## [TASK REQUIREMENTS]
Check the entries below and say how many lines include the word "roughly". No other text is wanted.

## [THE DATA]
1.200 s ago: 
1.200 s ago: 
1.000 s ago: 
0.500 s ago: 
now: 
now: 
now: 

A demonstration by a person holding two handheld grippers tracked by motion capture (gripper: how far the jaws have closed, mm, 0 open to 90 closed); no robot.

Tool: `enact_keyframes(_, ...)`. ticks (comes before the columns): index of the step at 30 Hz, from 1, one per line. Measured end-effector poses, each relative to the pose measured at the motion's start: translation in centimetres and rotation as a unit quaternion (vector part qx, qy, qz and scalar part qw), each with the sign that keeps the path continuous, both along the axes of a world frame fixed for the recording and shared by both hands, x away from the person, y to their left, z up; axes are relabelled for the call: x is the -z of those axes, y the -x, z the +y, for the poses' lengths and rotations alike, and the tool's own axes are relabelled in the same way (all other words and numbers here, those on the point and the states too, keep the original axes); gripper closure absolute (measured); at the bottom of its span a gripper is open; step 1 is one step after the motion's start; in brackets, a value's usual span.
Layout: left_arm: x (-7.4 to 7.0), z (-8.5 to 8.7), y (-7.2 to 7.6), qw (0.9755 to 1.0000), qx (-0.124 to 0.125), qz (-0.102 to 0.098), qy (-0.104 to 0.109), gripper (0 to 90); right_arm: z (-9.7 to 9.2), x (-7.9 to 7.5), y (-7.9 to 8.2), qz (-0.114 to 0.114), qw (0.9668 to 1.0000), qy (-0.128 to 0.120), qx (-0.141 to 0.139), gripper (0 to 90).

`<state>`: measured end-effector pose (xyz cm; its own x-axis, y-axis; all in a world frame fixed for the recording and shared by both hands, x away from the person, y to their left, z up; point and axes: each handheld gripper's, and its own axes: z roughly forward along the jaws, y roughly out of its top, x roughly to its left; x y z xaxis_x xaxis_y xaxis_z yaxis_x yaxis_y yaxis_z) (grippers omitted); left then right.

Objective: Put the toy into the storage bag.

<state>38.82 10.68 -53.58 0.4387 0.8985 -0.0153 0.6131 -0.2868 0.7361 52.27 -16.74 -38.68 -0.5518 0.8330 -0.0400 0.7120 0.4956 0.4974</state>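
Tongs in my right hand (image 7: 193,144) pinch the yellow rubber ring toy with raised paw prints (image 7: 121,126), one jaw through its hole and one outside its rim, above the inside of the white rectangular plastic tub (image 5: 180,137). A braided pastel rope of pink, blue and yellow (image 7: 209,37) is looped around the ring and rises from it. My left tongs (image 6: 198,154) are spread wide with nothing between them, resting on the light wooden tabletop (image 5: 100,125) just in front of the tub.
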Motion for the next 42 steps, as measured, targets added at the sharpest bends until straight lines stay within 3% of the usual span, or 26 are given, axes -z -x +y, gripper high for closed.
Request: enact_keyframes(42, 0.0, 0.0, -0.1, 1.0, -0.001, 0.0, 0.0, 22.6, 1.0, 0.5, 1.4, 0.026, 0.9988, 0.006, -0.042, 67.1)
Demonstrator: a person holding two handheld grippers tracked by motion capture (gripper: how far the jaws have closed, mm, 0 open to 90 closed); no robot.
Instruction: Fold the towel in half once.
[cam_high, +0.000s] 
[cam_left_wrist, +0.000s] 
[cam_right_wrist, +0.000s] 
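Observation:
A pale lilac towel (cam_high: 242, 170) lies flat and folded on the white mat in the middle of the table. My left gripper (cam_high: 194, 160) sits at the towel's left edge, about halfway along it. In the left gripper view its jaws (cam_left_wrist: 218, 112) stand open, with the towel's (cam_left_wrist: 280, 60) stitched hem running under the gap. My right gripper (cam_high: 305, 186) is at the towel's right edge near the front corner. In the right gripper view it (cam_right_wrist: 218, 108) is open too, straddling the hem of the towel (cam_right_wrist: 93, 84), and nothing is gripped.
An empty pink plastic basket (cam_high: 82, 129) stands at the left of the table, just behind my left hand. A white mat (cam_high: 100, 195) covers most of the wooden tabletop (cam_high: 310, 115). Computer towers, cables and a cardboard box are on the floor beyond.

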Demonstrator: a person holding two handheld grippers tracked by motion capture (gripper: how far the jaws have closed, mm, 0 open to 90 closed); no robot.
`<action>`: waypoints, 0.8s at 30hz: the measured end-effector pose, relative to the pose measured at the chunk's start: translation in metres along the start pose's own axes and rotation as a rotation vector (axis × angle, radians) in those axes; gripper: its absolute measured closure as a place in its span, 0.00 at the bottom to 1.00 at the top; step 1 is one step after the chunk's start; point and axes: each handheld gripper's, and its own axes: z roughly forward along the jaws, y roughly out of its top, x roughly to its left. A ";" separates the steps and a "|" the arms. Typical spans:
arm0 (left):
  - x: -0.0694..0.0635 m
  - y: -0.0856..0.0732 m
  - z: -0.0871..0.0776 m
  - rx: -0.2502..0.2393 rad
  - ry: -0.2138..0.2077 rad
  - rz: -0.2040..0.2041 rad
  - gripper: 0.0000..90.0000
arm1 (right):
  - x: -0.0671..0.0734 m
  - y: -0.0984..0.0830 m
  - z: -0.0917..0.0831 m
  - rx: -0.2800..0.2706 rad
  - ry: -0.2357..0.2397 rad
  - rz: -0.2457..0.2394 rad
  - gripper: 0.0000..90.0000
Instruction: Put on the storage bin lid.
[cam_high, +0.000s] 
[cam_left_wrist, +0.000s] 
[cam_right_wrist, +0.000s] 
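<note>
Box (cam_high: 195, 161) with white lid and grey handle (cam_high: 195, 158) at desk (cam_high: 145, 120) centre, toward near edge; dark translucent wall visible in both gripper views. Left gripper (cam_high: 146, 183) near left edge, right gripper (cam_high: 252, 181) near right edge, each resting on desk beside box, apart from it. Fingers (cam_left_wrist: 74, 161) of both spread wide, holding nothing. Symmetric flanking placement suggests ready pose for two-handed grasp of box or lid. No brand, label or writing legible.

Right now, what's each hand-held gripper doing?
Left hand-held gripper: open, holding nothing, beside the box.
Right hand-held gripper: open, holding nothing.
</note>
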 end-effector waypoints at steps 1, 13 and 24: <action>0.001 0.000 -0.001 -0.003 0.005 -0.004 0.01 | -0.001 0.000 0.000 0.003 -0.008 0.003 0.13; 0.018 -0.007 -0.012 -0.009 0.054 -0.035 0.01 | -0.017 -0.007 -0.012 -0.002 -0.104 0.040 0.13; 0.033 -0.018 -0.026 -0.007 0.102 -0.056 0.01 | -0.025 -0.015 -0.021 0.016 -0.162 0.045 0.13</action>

## [RESPONSE AREA]
2